The goal of this analysis is to see if we can predict the concentration of chlorophyll a (one of the major pigments involved in photosynthesis) in a lake. Chlorophyll a is a good indicator of the amount of phytoplankton in a lake or pond. These are the organisms that are sometimes responsible for a harmful algal bloom.
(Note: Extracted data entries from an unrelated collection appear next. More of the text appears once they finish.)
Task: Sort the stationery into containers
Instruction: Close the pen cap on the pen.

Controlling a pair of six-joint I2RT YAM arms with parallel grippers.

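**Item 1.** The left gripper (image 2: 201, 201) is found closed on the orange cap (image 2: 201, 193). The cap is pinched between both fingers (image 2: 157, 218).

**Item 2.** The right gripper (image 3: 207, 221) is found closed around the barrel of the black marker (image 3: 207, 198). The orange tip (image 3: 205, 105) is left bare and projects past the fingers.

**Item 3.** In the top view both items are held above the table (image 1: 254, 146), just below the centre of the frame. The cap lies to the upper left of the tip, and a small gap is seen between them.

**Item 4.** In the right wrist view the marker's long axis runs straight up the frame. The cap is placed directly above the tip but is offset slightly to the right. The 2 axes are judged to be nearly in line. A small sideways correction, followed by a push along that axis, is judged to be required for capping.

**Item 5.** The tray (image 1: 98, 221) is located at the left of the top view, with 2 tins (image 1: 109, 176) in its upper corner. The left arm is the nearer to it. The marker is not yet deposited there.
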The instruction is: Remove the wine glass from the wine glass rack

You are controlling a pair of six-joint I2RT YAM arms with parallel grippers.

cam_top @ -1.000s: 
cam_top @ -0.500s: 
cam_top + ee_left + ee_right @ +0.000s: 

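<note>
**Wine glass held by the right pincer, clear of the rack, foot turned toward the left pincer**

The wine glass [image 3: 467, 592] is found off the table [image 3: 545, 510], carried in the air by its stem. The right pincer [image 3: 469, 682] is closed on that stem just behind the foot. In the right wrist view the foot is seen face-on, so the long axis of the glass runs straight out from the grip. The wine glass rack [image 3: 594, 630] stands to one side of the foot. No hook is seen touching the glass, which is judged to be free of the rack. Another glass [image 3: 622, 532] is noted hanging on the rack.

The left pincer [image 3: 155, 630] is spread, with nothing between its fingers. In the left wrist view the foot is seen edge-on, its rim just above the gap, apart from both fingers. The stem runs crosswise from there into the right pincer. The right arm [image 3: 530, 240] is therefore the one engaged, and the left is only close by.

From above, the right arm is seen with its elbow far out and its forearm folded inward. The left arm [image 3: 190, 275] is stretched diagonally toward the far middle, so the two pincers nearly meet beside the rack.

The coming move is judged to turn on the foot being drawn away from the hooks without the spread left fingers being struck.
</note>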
We’ll use a number of predictor variables that are commonly collected in surveys of lakes and ponds to try to predict chlorophyll a.

Predictors:

Lake size
Shoreline development index (complexity of the shoreline)
Depth, maximum
Day of the year (Julian)
Total phosphorus
Conductivity
Alkalinity
pH
Secchi depth (i.e., water clarity)
Dissolved oxygen
Temperature

We’ll use a machine learning approach called a Random Forest. This method is particularly good for situations where there are non-linear relationships in the data or you don’t want to assume a particular probability model.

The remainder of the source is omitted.